Qu’on l’appelle « économie de marché », « libéralisme économique », « libre entreprise » ou qu’on emploie tout autre euphémisme, le système social sous lequel nous vivons est le capitalisme. Sous celui-ci, les moyens de production et de distribution des richesses sociales – les moyens d’existence de la société – sont la propriété exclusive d’une minorité parasite dominante – les détenteurs de capitaux ou classe capitaliste – au profit de laquelle ils sont inévitablement gérés.

La gauche critique ce système mais ne propose que des réformes qui permettent, intentionnellement ou non, de le perpétuer, lui et les problèmes qui en découlent inévitablement. Tenter d’aménager ce système en faveur des salariés, d’en adoucir les effets, en un mot, de l’« humaniser », c’est demander à un tigre de brouter du gazon.

Depuis plus d’un siècle que les réformistes ont eu la possibilité d’en finir avec les problèmes du capitalisme (chômage, précarité, pauvreté, insécurité, pénurie de logements ici, malnutrition, famine, guerre ailleurs), et en dépit de l’infinité de gouvernements de toutes tendances qui se sont succédés dans le monde au cours du dernier siècle, non seulement ces problèmes n’ont pas disparu, mais ils se sont aggravés et d’autres sont venus se greffer. En outre, les réformes si difficiles à obtenir, sont remises en cause par le premier gouvernement « libéral » venu (aujourd’hui le recul l’âge de la retraite et l’augmentation des cotisations).

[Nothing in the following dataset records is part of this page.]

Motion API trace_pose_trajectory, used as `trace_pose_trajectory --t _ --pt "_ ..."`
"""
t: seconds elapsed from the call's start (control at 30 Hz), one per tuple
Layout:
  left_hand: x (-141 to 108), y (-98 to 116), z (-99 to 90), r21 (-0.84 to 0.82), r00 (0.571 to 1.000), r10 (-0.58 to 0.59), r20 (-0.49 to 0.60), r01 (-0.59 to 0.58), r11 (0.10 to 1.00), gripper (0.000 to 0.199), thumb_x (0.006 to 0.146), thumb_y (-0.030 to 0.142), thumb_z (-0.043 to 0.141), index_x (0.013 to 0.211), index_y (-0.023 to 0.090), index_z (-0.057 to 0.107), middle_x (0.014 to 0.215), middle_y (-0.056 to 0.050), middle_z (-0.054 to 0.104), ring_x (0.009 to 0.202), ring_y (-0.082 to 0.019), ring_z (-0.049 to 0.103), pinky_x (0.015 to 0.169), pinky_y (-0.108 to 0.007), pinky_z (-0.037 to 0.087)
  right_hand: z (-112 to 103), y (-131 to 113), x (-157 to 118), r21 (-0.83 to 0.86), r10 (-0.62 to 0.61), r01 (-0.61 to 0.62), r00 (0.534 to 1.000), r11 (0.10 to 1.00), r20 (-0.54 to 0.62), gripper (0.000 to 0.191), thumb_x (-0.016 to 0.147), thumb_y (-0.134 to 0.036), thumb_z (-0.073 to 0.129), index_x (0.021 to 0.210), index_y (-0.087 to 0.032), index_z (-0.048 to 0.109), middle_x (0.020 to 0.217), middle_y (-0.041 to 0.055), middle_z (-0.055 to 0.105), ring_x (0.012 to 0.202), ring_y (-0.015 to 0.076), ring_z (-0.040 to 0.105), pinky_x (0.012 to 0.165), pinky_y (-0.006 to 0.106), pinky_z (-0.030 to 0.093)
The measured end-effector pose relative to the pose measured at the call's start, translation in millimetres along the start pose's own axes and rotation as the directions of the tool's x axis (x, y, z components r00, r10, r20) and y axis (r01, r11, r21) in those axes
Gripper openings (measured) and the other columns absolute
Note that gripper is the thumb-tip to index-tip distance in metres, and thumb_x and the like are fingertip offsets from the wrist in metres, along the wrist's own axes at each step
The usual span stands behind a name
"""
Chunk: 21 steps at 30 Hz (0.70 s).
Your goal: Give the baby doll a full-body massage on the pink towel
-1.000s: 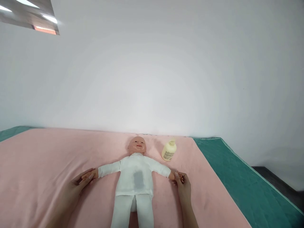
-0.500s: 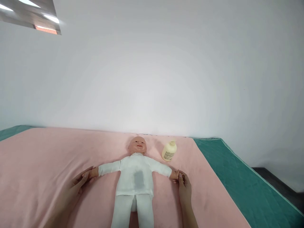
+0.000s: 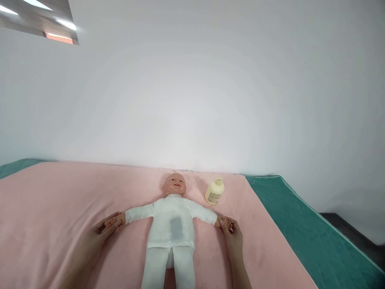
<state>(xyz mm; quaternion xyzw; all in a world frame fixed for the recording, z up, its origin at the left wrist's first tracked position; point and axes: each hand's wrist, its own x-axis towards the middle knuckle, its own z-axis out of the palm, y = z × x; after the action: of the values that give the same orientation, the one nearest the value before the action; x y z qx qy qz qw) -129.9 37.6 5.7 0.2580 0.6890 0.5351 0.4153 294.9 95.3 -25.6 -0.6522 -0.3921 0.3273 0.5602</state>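
Note:
A baby doll [image 3: 171,220] in white clothes lies on its back, arms stretched out to both sides, with a grey patch on its chest. My left hand [image 3: 96,237] is closed around the doll's hand on the left side, thumb on top and fingers beneath and behind it. On the other side my right hand [image 3: 234,235] grips the doll's other hand, the thumb pressed near its wrist. A pale yellow bottle [image 3: 214,192] with printed text stands by the doll's head, above the right-side arm, touched by neither hand.
A pink cloth [image 3: 60,192] lies under the doll, slightly wrinkled at the left. Green fabric [image 3: 288,224] shows beyond its right edge and at the far left corner. A white wall [image 3: 192,100] rises directly behind. Something dark [image 3: 351,228] sits low at the right.
Both my thumbs have shifted along the doll's hands toward its wrists, so more of its fingers shows. The doll and the bottle have stayed in place.

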Motion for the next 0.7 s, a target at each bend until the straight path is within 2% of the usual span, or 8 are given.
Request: trace_pose_trajectory --t 0.17,0.3,0.4,0.5,0.6,0.7 --pt "16 -24 -8.5 0.100 0.994 0.105 0.041 -0.108 0.989 0.044 0.071 0.045 0.070 0.107 0.019 0.070 0.110 -0.007 0.071 0.111 -0.030 0.062 0.082 -0.028 0.056 -1 4 3 0.013 0.000 0.000 1.000 1.000 -0.004 0.022 0.092 -0.034 0.060 0.098 -0.013 0.062 0.091 0.0019 0.064 0.075 0.0147 0.063 0.066 0.029 0.054" --pt "27 -39 -11.1 0.087 0.995 0.089 0.045 -0.092 0.992 0.049 0.077 0.052 0.063 0.115 0.022 0.067 0.118 -0.006 0.068 0.115 -0.028 0.060 0.085 -0.029 0.055 -1 6 3 0.024 -0.015 0.015 1.000 1.000 -0.001 0.023 0.093 -0.035 0.059 0.098 -0.013 0.062 0.092 0.0021 0.063 0.075 0.0146 0.063 0.066 0.029 0.054" --pt "26 -37 -9.4 0.008 0.999 0.045 0.024 -0.045 0.999 0.047 0.077 0.054 0.063 0.112 0.024 0.069 0.115 -0.005 0.070 0.117 -0.029 0.058 0.088 -0.029 0.054 -2 6 3 0.025 -0.032 0.032 0.999 0.999 -0.007 0.026 0.092 -0.038 0.059 0.097 -0.013 0.063 0.091 0.0026 0.064 0.076 0.0153 0.063 0.068 0.031 0.054" --pt "23 -33 -7.6 -0.092 0.999 0.006 0.041 -0.002 0.996 0.058 0.073 0.059 0.066 0.117 0.022 0.066 0.113 -0.006 0.071 0.118 -0.030 0.057 0.088 -0.029 0.055 -2 4 2 0.024 -0.055 0.055 0.998 0.998 -0.025 0.031 0.085 -0.047 0.061 0.086 -0.016 0.067 0.086 0.0062 0.067 0.079 0.0224 0.064 0.066 0.034 0.054" --pt "25 -36 -8.4 -0.237 0.990 -0.018 0.138 0.050 0.970 0.078 0.067 0.061 0.071 0.132 0.021 0.054 0.118 -0.008 0.068 0.119 -0.031 0.056 0.086 -0.030 0.056 -1 1 0 0.024 -0.079 0.081 0.996 0.996 -0.046 0.034 0.078 -0.054 0.061 0.080 -0.021 0.070 0.085 0.0074 0.069 0.088 0.0303 0.064 0.065 0.036 0.054" --pt "29 -41 -10.4 -0.311 0.976 -0.026 0.217 0.094 0.946 0.090 0.061 0.056 0.078 0.138 0.021 0.047 0.119 -0.008 0.068 0.115 -0.030 0.059 0.085 -0.029 0.057 -2 -1 -1 0.026 -0.096 0.097 0.994 0.995 -0.047 0.034 0.073 -0.055 0.063 0.086 -0.025 0.071 0.090 0.0055 0.070 0.095 0.0322 0.063 0.068 0.037 0.054"
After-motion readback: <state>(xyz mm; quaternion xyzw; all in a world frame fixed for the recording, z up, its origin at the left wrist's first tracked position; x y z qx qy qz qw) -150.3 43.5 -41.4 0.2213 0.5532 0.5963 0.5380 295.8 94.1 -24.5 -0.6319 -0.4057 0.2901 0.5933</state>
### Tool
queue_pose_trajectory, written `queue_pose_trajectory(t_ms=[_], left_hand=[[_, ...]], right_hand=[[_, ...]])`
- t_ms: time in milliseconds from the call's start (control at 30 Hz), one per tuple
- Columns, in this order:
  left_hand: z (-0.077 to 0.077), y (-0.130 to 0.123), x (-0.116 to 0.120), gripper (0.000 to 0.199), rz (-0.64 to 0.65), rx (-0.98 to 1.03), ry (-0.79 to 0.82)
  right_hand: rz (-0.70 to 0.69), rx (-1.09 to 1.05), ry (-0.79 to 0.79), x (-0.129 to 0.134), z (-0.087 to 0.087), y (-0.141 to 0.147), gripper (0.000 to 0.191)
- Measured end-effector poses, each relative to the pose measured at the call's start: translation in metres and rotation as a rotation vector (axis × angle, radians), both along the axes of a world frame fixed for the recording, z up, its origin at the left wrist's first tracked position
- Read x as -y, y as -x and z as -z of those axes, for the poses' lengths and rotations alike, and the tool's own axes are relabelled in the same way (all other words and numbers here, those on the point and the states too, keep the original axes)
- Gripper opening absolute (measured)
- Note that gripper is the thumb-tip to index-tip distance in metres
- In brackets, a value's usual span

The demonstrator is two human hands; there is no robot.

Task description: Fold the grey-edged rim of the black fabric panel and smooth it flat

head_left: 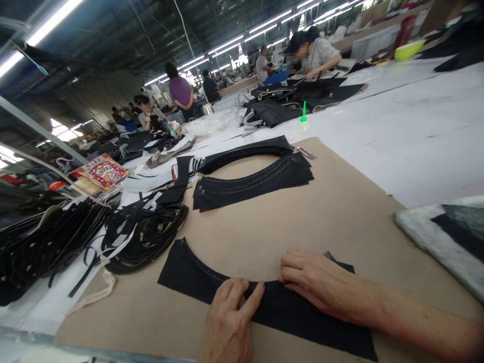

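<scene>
On brown sheeting (242, 229) — fingers (236, 289) touch a black strip (291, 316).

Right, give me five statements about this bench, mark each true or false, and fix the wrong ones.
1. The left hand and right hand both touch one curved black piece. True.
2. The small pink snips are in the right hand. False: they lie on the brown board.
3. More black pieces lie beyond the hands. True.
4. The bright green pointed item stands on the brown board. False: it is on the white tabletop.
5. The curved black piece lies over the brown board. True.
</scene>
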State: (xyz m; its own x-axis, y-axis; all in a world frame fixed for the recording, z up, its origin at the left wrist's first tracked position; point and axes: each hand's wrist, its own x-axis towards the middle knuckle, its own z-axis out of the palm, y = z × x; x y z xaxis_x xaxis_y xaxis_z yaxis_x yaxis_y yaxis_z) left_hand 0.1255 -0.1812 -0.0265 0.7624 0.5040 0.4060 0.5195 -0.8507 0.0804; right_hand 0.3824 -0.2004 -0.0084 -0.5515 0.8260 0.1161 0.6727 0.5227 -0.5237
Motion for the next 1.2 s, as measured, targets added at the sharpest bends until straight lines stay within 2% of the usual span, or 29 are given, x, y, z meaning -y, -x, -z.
queue_pose_trajectory(t_ms=[200, 367, 467, 600, 733, 900, 1100, 1200], left_hand=[[-0.001, -0.003, 0.0, 0.046, -0.007, 0.036, 0.063], [-0.014, 0.012, -0.019, 0.042, 0.072, -0.016, 0.162], [-0.02, 0.012, -0.023, 0.038, 0.092, 0.025, 0.28], [-0.019, -0.012, -0.008, 0.036, -0.067, 0.148, 0.492], [-0.016, -0.037, 0.004, 0.029, -0.172, 0.177, 0.598], [-0.016, -0.046, 0.003, 0.023, -0.171, 0.175, 0.559], [-0.005, -0.047, 0.005, 0.021, -0.113, 0.106, 0.316], [-0.004, -0.047, 0.006, 0.021, -0.109, 0.153, 0.263]], right_hand=[[-0.01, 0.004, 0.011, 0.003, -0.002, -0.007, 0.011], [0.049, 0.009, 0.053, 0.009, -0.003, 0.006, 0.011], [0.121, 0.009, 0.072, 0.01, -0.006, 0.017, 0.014], [0.175, 0.004, 0.11, 0.009, -0.01, 0.023, 0.01], [0.194, -0.02, 0.18, 0.004, -0.011, 0.021, 0.008], [0.208, -0.038, 0.204, 0.002, -0.008, 0.019, 0.007], [0.215, -0.03, 0.179, 0.002, -0.007, 0.02, 0.008], [0.205, -0.031, 0.165, 0.003, -0.007, 0.019, 0.007]])
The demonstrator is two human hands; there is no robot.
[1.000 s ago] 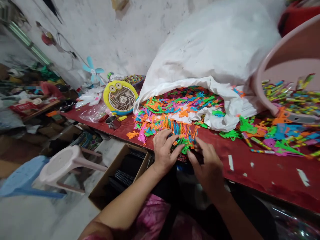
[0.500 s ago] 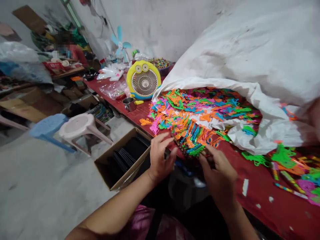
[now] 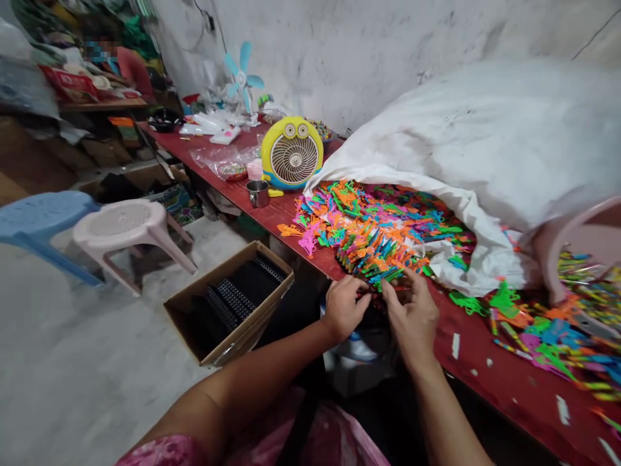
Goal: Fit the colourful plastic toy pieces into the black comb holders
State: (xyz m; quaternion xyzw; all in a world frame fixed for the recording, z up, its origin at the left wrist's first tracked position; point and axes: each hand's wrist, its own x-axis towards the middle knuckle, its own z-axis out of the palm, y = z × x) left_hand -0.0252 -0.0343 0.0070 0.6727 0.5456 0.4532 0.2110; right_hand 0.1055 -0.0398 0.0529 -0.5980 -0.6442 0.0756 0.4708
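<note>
A big white sack [image 3: 460, 123] lies on the red table [image 3: 485, 349], and bright plastic pieces [image 3: 349, 207] in orange, green, blue and pink spill from its mouth. At the table's front edge several of these pieces stand in a dense row [image 3: 378, 255]. My left hand [image 3: 347, 304] is at the near left end of this row, fingers curved and apart from the thumb, with nothing visible in it. Beside the row's near right end is my right hand [image 3: 410, 310], its thumb and fingers spread close to the green and blue pieces.
A cardboard box [image 3: 233, 304] with black strips stands below the table edge at left, near pink [image 3: 121, 223] and blue [image 3: 43, 213] stools. A yellow fan [image 3: 294, 152] and metal cup [image 3: 258, 193] are behind. A pink basin [image 3: 557, 239] lies right. A person [image 3: 133, 71] sits far left.
The view has turned to the right, bringing the pink basin into sight. My left hand has moved right, nearer to my right hand and the row of pieces.
</note>
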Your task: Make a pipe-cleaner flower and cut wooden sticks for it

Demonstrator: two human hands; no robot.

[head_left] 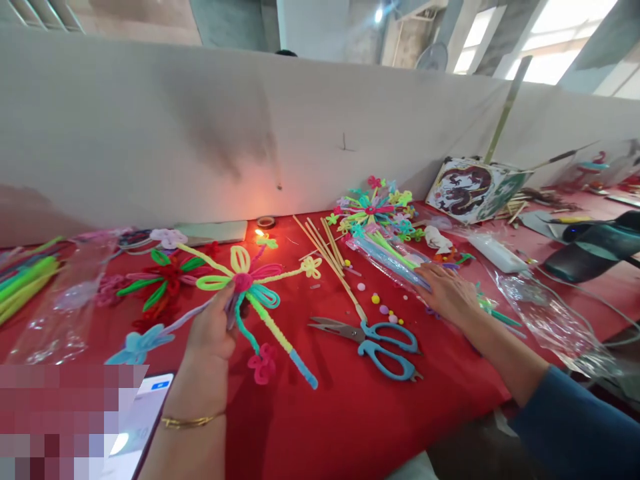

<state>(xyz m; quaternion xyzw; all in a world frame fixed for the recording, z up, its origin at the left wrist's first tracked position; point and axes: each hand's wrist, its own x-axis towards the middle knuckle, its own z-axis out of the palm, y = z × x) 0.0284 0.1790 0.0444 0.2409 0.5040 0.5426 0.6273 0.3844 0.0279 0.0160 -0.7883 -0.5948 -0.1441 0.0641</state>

Parce que, par définition, le capitalisme ne peut fonctionner que dans l’intérêt des capitalistes, aucun aménagement, aucune mesure, aucune réforme, n’ont pu (et ne le pourront d’ailleurs jamais) subordonner la propriété privée capitaliste à l’intérêt général. Pour cette raison, seule la menace d’un mouvement socialiste se fixant comme seul but réaliste et immédiat l’instauration de la propriété sociale (d’où le nom de socialisme) des moyens d’existence de la société, de manière à assurer leur gestion par (et, donc, dans l’intérêt de) la collectivité tout entière, pousserait les capitalistes à concéder des réformes favorables aux salariés de crainte de perdre tout le gâteau.

C’est pour la construction d’un tel mouvement que nous lançons un appel à tous les salariés conscients de l’opposition et de l’incompatibilité des intérêts des salariés avec ceux des capitalistes, à tous ceux qui, préoccupés par les attaques incessantes dont nous sommes victimes, désirent, non pas rafistoler la société actuelle mais y mettre un terme. Notre supériorité numérique écrasante nous permet tous les espoirs.

Ce n’est qu’après avoir placé sous le contrôle de la collectivité les moyens d’existence sociaux que nous pourrons enfin assurer leur gestion, non plus dans l’intérêt égoïste de leurs actuels propriétaires, mais cette fois, réellement, dans l’intérêt général. Alors seulement serons-nous en mesure de réaliser un monde dans lequel le système actuel des États rivaux sera supplanté par une communauté mondiale sans frontières, le rationnement par l’argent et du système du salariat par le libre accès aux richesses produites, la concurrence par la coopération et l’antagonisme des classes par l’égalité sociale.